Author’s warning: This is a long post — nearly 1,400 words of analytical goodness. But I think it’s worth your while to read if you really want to know why this team isn’t as good as we all thought. It opened my eyes to a number of things as I was researching it, and I hope it resonates with you, too. Enjoy.

Ever since Dick Bennett arrived in Pullman five years ago, defense and WSU have gone hand in hand like, well, crimson and gray. Even if we couldn’t score as proficiently as we would like — remember the Thomas Kelati show that first year? — we always knew we could stop just about anyone.

But what if I told you the 2007-08 Cougs — the most ballyhooed squad in school history, the one that was ranked No. 6 as recently as two weeks ago — actually are nothing more than a below average defensive team? Would you believe me?

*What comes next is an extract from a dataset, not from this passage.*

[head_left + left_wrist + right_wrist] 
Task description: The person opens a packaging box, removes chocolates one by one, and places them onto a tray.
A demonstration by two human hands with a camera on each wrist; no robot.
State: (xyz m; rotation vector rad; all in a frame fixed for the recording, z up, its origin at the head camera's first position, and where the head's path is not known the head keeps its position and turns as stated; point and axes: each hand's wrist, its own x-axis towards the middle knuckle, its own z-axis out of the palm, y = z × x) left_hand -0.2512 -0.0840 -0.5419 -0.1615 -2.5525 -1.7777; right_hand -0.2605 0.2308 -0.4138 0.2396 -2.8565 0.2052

Before I prove such an audacious statement (and I will prove it), let me start with a little story.

Turn on any television broadcast featuring the Cougars, and you’re likely to hear this from the typically amateurish Fox Sports Net announcers during the pregame breakdown of each team’s strength:

“Washington State has one of the toughest defenses in the country! How stingy are the Cougars? They allow just 55.2 points per game — third in the nation! Amazing!”

Of course, if you’ve been reading this site for any amount of time, you know that points per game is one of the most inherently flawed statistics that exists. The amount of points a team scores — and allows — is heavily dependent on the number of possessions in any given game. It doesn’t take a math whiz to figure out that scoring 70 points on 60 possessions (about what WSU averages) is a heck of a lot better than scoring 70 points on 75 possessions (about what a team like Duke or North Carolina averages).

If points per game is a lie, then the statistic that speaks truth is efficiency, which essentially measures the amount of points a team scores per possession. And let me tell you, when it comes to these Cougs that we had such high hopes for, you might not be able to handle the truth, because the truth paints a stark picture that doesn’t leave us with a lot of hope that things will get better this year.